TEMPUSDEI.ID (28 APRIL 2021)
Oleh Veronica Um Kusrini, Alumna Fakultas Bahasa dan Sastra Indonesia, Universitas Sanata Dharma Yogyakarta, Guru pada SMP Strada, Bekasi
Untuk Indonesia, ingat puisi berarti ingat Chairil Anwar, si Binatang Jalang. Pria kelahiran Medan, 26 Juli 1922 ini tak bisa dipungkiri telah berhasil memberi warna yang tegas pada jagad puisi Indonesia. Dalam usianya yang relatif singkat, 26 tahun, Chairil Anwar berhasil melahirkan sajak-sajak yang tidak biasa pada zamannya.
Sepenggal liriknya yang melegenda itu adalah Aku mau hidup seribu tahun lagi dalam sajak berjudul “Aku”. Sajak itu ditulis pada saat Chairil Anwar berusia 20 tahun. Enam tahun kemudian, tepatnya pada tanggal 28 April 1949 dia wafat, tentu tidak dengan karya-karyanya.
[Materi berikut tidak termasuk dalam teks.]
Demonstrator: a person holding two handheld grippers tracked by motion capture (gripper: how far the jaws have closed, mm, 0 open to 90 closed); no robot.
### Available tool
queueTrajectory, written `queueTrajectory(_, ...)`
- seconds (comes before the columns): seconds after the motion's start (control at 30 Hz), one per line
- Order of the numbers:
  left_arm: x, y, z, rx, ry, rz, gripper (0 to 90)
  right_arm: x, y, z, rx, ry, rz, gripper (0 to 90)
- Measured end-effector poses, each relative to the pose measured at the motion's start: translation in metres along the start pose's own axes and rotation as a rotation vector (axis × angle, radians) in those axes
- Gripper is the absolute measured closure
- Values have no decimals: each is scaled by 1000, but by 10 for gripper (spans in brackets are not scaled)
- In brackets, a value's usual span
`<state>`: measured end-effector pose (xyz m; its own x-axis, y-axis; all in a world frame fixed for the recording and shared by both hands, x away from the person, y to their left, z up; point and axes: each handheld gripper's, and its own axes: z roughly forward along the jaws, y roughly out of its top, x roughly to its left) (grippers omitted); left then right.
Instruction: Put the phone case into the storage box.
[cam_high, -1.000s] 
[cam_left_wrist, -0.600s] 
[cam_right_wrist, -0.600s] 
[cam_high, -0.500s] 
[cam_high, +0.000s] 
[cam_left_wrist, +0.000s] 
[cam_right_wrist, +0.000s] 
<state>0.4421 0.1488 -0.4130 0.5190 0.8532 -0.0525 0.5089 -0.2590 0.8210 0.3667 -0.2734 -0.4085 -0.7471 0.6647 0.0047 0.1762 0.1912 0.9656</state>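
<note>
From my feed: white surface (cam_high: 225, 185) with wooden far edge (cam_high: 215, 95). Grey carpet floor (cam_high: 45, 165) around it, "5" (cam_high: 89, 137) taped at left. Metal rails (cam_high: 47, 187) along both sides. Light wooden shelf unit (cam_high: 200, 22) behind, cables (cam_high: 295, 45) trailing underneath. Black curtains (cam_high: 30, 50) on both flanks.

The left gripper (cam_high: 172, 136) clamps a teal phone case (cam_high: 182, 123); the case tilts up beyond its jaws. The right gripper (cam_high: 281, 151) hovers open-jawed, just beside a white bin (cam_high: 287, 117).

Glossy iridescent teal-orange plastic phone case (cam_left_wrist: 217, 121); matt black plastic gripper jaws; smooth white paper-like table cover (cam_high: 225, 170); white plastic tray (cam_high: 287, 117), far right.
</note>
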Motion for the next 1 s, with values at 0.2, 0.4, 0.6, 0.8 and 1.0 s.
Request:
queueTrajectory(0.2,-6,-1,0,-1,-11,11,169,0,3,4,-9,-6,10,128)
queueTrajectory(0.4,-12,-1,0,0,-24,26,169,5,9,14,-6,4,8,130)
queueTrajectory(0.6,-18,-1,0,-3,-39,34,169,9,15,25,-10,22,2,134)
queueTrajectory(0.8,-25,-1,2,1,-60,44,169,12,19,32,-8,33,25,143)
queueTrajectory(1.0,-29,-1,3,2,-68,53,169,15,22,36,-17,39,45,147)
Puisi-puisi Chairil Anwar masih sering menjadi bahan diskusi hangat di antara para penikmat dan pecandu puisi. Seluk beluk tentang diri dan karyanya masih menjadi pembicaraan banyak kalangan yang mencintai puisi.
Pada situasi saat ini, ada satu hal yang cukup menarik jika membaca sajak dalam puisi berjudul “Aku”, apalagi jika dikaitkan dengan pandemi yang menimpa hampir seluruh belahan dunia. Kita semua bisa melihat pada batang dan bagan statistik berapa jumlah kasus dan kematian akibat pandemi ini.
Ya, berbicara tentang kematian, mungkin kita bisa sedikit menengok tentang puisi yang ditulisnya pada tahun yang sama dengan kematiannya, yaitu “Yang Terampas dan Yang Putus.” Dalam sajak itu, kita menemukan beberapa larik yang bisa saja dimaknai sebagai sebuah akhir dari perjalanan hidup seseorang.
Larik terakhir dalam puisi “tubuhku diam dan sendiri, cerita dan peristiwa berlalu beku” tampaknya cukup dekat dengan situasi yang saat ini sedang kita alami. Bagaimana setiap dari kita ingin sekali mempunyai semangat untuk hidup lebih lama lagi dengan menjaga segala protokol kesehatan yang sudah ditetapkan, tetapi ada kalanya, bagi mereka yang “beruntung” diberi kesempatan dan kepercayaan terkena Covid, seolah tetap saja tak berdaya saat menghadapi situasi yang saat ini berkembang.
Larik “tubuhku diam dan sendiri,” seolah ingin menceritakan sebuah situasi tak berdaya melawan makhluk tak kasat mata ini. Meskipun situasi saat ini cukup sulit, namun untuk kesekian kalinya, sajak Chairil Anwar masih tetap relevan.
Mari kita lihat puisi berjudul “Doa”. Dalam puisi ini Chairil Anwar sungguh mengajak kita untuk selalu menyebut nama Tuhan: “Aku masih menyebut nama-Mu.” Meskipun dalam situasi yang sungguh susah, kita diajak untuk mengingat Dia yang berkuasa atas segala ciptaan “/Biar susah sungguh//mengingat Kau penuh seluruh/.”
Hal ini semakin membuktikan bahwa apa yang dikatakan Sapardi Djoko Damono tentang Chairil Anwar adalah benar adanya. Kata Sapardi, sebagian sajak Chairil Anwar mungkin sekali sudah merupakan masa lampau, yang tidak cukup pantas diteladani para sastrawan sesudahnya. Namun, beberapa sajaknya yang terbaik mungkin menunjukkan bahwa ia telah bergerak begitu cepat ke depan, sehingga pada, bahkan bagi banyak penyair masa kini taraf sajak-sajaknya tersebut bukan merupakan masa lampau tetapi masa depan, yang mungkin hanya bisa dicapai dengan bakat, semangat, dan kecerdasan tinggi.
Sebagai bangsa kita patut bangga mempunyai seorang Chairil Anwar. Berisitirahah dalam damai sejati. Doakan kami yang saat ini sedang berperang melawan pandemi. Biarkan semangatmu dalam sajak-sajakmu menjadi api bagi kami untuk “hidup” seribu tahun lagi.